“Ya Allah, muliakanlah umat Nabi Muhammad ini dengan semua anugerah-Mu di dunia dan akhirat sebagai bentuk penghormatan dari-Mu bagi mereka yang telah Engkau jadikan sebagai bagian dari umat Baginda Nabi SAW.”
Syaikh Nawawi bin Umar Al-Jawi, menjelaskan ungkapan Imam Ibnu Hajar RA, berkata, “Imam Ibnu Hajar RA berkata, ‘Telah mengijazahkan kepadaku Sayyidi As-Sayyid Ahmad Al-Mirshafi Al-Mishri setelah sebelumnya aku diijazahi oleh guruku, Sayyidi As-Sayyid Abdul Wahhab bin Ahmad Farhat Asy-Syafi`i, dari masyayikh mereka, secara musalsal bil awwaliyah, sampai kepada Abdullah bin Umar bin Ash` dari Nabi SAW, bahwa beliau, Sayyidul Akhlaq wal Khalaiq (Penghulu sekalian Akhlaq Mulia dan sekalian Makhluk), SAW bersabda, ‘Orang-orang yang hatinya penuh kasih sayang disayangi oleh Yang Maha Pemilik kasih sayang Tabaraka wa Ta`ala. Maka sayangi dan kasihilah siapa pun yang ada di muka bumi, niscaya kalian akan disayangi dan dikasihi oleh siapa pun yang ada di langit.’”

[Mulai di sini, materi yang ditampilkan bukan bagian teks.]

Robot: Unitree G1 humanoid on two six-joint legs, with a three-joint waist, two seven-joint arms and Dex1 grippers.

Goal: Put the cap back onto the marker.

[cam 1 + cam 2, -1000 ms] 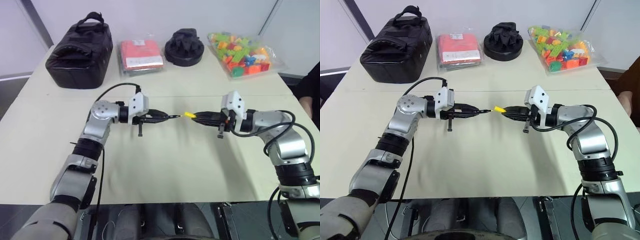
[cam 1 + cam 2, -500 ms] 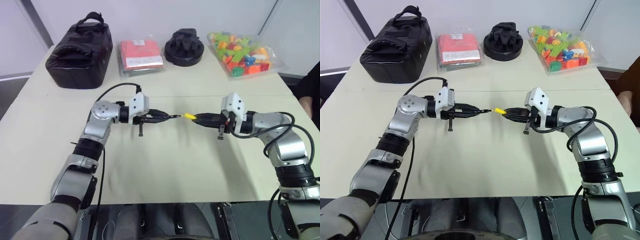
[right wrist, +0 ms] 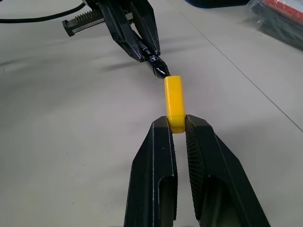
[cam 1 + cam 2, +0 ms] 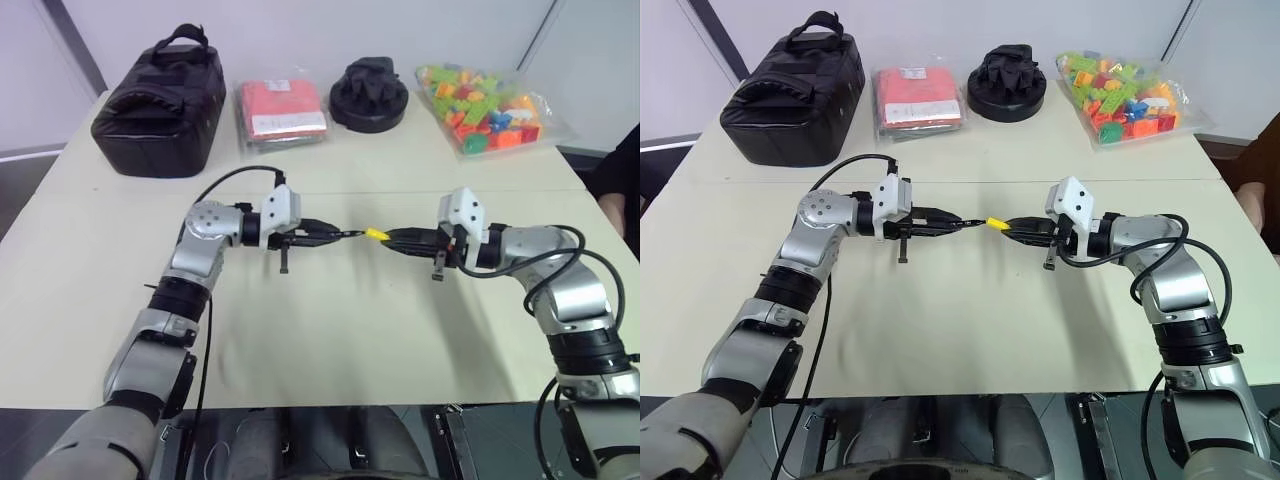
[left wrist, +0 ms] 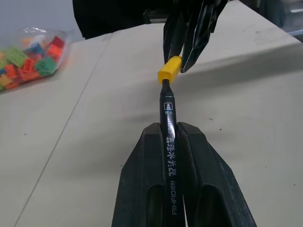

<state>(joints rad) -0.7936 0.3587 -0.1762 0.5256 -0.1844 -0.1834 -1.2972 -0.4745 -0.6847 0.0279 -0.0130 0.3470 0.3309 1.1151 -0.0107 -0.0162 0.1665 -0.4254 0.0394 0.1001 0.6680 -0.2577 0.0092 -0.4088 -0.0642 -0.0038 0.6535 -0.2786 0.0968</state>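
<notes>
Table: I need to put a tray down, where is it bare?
The near table in front of the end effectors is bare. The far edge is crowded: black bag, red packet, black item, bagged blocks.

You could see white print running along the thin black marker barrel (image 5: 168,137) at the lower centre of the left wrist view, with a small white square icon above it; its letters were too small to read.
</notes>
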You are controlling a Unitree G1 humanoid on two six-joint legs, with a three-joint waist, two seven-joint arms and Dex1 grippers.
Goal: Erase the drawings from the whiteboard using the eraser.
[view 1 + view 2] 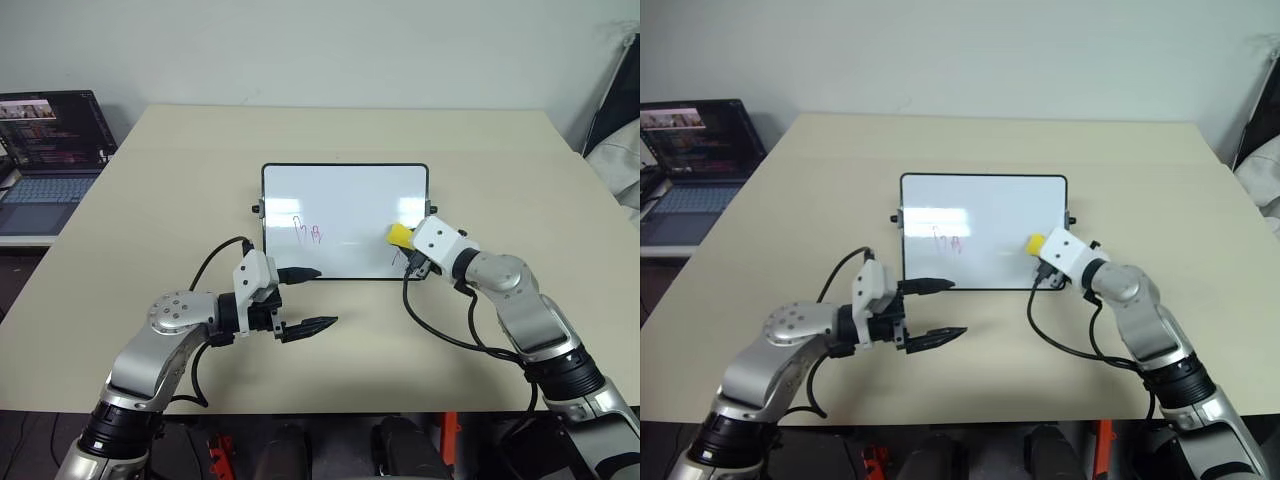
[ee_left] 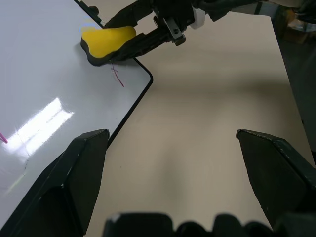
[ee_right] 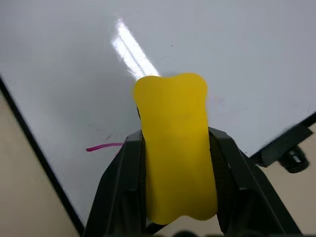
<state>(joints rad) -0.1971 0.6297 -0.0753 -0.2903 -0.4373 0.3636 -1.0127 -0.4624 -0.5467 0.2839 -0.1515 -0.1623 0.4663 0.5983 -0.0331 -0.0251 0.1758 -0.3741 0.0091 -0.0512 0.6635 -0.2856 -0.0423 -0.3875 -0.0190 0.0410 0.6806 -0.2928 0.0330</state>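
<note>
On the tan bench (image 1: 150, 180) lies the whiteboard (image 1: 345, 195), flat, near the middle, with a thin black frame. Red drawings (image 1: 307, 231) sit on the white part, toward the 7 o'clock side of the board. One more thin red line (image 2: 117, 77) shows near the board's 5 o'clock corner, just beside the eraser.

The right hand (image 3: 173, 148) is over that 5 o'clock corner of the board. Its two black fingers (image 3: 118, 182) are squeezed onto the sides of the yellow eraser (image 3: 175, 143), holding it tight. The eraser pokes out past the fingertips, over the white board. I cannot tell if it touches the board.

The left hand (image 1: 308, 298) is at 6 o'clock from the board, by its 7 o'clock corner, above the bench. Its fingers (image 2: 74, 168) are spread wide and hold nothing. They point across toward the right hand.

At 10 o'clock, past the bench edge, is a laptop (image 1: 45, 150) with its screen lit.
</note>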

Imam Ali bin Abi Thalib RA berkata, “Jadilah engkau di sisi Allah sebaik-baik manusia dan jadilah engkau dalam pandangan nafsu seburuk-buruk manusia dan jadilah engkau seseorang di antara manusia.”
Makna ungkapan Imam Ali bin Abi Thalib, “Jadilah engkau di sisi Allah sebaik-baik manusia dan jadilah engkau dalam pandangan nafsu seburuk-buruk manusia”, janganlah pernah merasa memiliki kemuliaan yang membuatmu merasa lebih baik dari orang lain.
Makna ini sebagaimana dikatakan oleh Syaikh Abdul Qadir Al-Jilani, qaddasallahu sirrahu. Beliau berkata, “Apabila bertemu dengan seseorang, hendaklah engkau melihatnya lebih mulia atas dirimu dan engkau katakan, ‘Tentu ia lebih baik dan lebih tinggi derajatnya dariku di sisi Allah SWT.’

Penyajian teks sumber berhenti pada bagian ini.